* _DATASET EXCERPT_
=== Begin Enclosure ===

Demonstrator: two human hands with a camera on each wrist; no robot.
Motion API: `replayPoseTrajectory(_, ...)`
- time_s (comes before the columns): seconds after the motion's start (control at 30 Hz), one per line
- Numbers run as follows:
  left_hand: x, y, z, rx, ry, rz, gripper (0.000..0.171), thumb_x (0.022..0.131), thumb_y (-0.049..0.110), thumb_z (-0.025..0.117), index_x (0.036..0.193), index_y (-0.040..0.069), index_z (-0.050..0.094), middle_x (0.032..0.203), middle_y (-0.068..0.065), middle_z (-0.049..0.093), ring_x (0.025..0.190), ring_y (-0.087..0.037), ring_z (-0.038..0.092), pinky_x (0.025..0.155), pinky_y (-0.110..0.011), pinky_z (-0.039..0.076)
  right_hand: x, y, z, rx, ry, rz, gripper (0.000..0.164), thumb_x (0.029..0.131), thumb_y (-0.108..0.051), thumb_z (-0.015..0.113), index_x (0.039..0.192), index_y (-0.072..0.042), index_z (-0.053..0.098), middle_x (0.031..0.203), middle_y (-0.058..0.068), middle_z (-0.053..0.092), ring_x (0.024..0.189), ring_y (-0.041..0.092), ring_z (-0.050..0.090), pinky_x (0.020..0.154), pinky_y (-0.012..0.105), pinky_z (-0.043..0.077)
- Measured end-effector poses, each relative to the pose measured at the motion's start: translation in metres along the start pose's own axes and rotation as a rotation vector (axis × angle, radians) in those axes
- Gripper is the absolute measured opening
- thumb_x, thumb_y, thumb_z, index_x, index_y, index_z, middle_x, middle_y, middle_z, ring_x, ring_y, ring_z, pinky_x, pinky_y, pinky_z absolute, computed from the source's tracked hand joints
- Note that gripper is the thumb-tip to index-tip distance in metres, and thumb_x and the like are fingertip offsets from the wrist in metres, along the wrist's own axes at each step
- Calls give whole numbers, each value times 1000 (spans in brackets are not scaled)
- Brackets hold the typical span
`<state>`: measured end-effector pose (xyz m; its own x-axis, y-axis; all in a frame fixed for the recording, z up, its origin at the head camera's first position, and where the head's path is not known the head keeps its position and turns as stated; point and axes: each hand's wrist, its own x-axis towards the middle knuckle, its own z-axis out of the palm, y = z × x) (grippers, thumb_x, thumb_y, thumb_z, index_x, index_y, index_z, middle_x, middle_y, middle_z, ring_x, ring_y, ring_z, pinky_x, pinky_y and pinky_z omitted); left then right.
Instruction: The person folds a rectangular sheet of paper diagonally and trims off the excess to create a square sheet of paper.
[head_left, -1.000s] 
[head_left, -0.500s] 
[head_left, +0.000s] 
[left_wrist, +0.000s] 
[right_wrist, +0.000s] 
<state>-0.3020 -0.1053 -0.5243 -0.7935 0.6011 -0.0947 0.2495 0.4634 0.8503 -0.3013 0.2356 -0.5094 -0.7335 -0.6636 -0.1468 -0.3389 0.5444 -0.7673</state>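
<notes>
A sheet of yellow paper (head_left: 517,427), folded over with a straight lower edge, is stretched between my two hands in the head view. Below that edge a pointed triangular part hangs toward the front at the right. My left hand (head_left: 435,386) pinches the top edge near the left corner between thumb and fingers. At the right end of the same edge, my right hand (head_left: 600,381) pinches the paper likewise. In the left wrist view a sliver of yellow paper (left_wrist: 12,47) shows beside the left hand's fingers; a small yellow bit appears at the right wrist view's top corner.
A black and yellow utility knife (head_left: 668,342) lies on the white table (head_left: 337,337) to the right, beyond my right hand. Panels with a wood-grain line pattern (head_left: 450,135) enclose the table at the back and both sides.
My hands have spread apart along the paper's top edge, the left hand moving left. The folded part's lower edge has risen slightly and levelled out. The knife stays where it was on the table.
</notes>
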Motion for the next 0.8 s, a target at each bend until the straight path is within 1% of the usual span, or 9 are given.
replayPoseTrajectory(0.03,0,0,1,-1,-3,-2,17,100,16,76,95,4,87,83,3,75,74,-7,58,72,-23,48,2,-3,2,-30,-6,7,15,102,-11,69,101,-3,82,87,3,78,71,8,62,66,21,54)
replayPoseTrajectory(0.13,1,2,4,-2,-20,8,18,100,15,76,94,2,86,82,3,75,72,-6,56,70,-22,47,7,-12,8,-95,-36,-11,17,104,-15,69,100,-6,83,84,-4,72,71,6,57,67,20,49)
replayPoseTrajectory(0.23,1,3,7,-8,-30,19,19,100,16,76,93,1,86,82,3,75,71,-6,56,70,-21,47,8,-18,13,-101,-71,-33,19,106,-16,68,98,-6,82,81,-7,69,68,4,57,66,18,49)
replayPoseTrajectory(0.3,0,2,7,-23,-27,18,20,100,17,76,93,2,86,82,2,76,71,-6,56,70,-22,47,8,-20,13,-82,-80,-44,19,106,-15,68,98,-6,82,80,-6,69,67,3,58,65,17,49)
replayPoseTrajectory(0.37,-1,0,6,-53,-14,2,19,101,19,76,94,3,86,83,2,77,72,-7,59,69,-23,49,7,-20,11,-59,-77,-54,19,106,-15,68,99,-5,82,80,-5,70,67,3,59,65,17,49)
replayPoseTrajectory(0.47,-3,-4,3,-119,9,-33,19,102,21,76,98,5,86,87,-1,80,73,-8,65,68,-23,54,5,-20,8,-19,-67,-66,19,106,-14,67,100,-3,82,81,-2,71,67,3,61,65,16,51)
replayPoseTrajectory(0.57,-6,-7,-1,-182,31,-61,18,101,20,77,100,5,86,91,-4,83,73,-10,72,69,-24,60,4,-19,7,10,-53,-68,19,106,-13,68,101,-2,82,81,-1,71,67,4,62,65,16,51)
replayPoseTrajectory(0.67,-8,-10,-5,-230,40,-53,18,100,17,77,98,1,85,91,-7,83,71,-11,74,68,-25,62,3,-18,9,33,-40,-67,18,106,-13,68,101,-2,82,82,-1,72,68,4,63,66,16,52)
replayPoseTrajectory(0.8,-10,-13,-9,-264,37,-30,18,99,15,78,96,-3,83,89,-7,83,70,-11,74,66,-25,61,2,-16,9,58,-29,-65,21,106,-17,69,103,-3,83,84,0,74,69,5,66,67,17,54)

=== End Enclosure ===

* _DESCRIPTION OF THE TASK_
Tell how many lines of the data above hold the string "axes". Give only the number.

* _RESULT_
3